Thursday, October 3, 2013

Why Medical Identity Theft Might Be The Next Big Thing

By now you’ve heard of identity theft – we get it…we shouldn’t share our bank account number with the Minister of Finance from Nigeria. But how many of you have heard of medical identity theft? According to surveys, very few…but the number of medical identity theft incidents are rising at an alarming rate.

sensitive information, data protection, identity theft
For the presently uninformed, medical identity theft is the act of using somebody else’s name and insurance information to get medical care or medications. Of course this results in bills that the victim ends up paying for.

Identity Theft Rising

The Ponemon Institute, working with the Medical Identity Fraud Alliance, recently published the results of a survey done with about 43,000 people in the U.S. They found that medical identity theft is up 20% today compared to this time last year.

Almost equally alarming is the perception of how medical identity theft affects the victims.

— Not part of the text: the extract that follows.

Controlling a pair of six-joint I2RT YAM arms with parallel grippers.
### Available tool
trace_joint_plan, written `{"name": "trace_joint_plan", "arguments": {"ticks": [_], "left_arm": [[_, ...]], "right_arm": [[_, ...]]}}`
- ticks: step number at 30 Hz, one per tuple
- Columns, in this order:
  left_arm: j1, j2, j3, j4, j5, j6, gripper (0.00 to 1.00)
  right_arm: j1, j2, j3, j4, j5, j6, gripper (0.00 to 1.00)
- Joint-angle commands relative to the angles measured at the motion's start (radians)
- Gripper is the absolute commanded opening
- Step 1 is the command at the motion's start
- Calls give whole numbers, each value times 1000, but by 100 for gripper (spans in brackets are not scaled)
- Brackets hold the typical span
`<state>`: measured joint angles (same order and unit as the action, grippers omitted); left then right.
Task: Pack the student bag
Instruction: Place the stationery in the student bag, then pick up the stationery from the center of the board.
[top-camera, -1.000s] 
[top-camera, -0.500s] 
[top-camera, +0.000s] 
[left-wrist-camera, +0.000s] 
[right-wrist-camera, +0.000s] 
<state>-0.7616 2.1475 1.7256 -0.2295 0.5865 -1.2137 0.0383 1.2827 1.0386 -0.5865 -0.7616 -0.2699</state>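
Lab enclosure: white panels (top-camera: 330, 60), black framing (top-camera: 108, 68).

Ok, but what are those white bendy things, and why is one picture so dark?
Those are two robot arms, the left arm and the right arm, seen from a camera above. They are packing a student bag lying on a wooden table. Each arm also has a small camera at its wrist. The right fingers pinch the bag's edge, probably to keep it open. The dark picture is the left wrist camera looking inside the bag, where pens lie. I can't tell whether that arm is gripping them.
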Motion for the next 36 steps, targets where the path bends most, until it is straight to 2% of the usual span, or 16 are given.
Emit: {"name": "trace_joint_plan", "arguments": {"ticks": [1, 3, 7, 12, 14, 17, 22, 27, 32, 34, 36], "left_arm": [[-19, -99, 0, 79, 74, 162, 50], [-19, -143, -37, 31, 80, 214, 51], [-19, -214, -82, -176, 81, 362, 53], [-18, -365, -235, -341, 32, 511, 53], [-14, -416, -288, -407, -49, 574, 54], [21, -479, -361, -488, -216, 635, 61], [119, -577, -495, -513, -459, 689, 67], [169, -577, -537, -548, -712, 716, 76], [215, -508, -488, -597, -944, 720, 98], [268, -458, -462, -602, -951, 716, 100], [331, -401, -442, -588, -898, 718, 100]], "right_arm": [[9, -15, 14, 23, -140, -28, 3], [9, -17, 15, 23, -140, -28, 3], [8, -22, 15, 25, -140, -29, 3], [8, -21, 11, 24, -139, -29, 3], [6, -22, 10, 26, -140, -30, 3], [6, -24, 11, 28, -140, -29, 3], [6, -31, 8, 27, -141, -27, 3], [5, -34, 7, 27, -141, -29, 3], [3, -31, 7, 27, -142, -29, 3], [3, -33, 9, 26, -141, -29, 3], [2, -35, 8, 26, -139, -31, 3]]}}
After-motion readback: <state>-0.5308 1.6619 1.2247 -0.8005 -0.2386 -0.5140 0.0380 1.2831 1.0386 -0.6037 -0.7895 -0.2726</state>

According to the Ponemon study, 50% of the victims did not know that medical identity theft can create inaccuracies in their permanent medical records, which might even lead to misdiagnosis and medical errors in prescriptions. Think about that…if your medical records are compromised, you could end up in a life-changing (or life-ending) situation.

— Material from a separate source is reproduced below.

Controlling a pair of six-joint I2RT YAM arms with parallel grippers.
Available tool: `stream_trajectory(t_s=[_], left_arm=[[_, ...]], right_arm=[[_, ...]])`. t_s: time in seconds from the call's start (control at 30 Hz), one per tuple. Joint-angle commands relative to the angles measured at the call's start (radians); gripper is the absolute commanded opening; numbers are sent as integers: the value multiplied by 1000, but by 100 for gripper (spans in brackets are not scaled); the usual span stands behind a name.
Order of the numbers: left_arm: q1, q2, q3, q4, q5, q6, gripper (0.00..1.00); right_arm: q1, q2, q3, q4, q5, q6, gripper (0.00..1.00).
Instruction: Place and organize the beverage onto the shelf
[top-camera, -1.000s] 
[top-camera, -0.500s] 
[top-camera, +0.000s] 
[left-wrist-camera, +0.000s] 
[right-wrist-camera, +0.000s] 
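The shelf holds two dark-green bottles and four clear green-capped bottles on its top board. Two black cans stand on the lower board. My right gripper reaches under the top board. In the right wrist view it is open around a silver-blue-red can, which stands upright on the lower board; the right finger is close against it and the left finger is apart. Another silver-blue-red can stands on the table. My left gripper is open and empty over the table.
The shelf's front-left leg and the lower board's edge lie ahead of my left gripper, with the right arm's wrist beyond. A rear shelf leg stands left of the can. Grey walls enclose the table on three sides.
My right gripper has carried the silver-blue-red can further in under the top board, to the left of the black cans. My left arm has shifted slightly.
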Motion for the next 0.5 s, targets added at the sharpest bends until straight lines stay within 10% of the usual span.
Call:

Chew on this figure too: Over 33% of the victims of medical identity theft said they had to pay an average of $18,660 to clear up the problems that came from medical identity theft.

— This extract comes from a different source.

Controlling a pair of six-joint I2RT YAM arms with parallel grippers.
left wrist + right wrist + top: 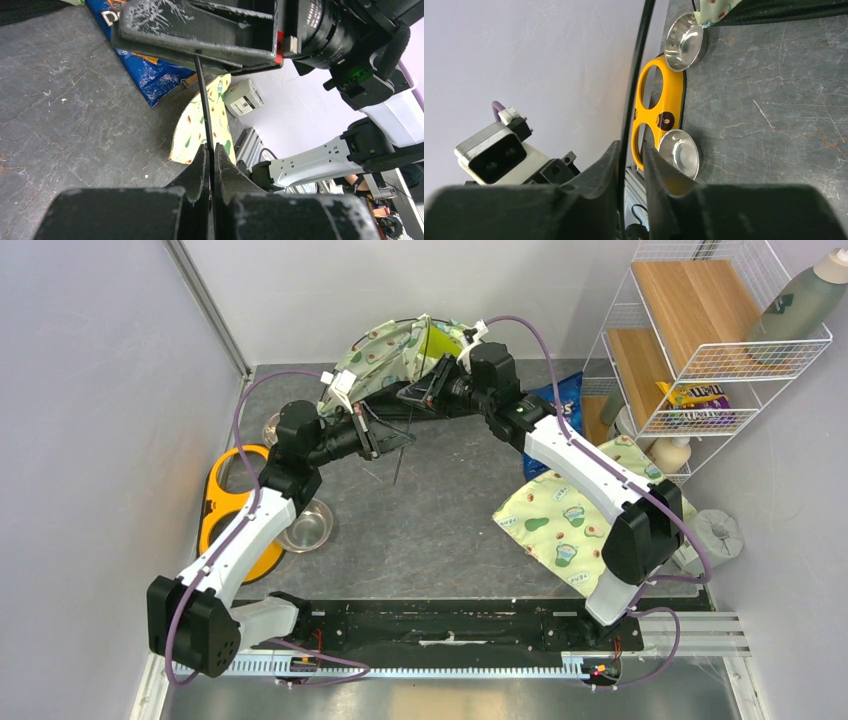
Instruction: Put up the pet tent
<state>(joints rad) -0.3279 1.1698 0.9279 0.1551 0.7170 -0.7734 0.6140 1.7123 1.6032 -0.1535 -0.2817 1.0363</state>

Sadly, the study found that most people provide the push-start to medical identity theft by knowingly sharing their medical identity information to family members and friends. 53% of those surveyed shared their information at least once. 21% shared their information more times than they could remember or count.

Protect Your Sensitive Information

So what can you do to avoid the fees and death resulting from medical identity theft? Well, for starters, don’t share your medical identification information with anyone else. It’s not safe (literally), and it’s not legal. Your insurance doesn’t cover your cousin or your best friend. You should also check over your insurance statements regularly. Look for activity that you know you isn’t yours. If you find anything unusual or unexpected, report it to your insurance provider immediately.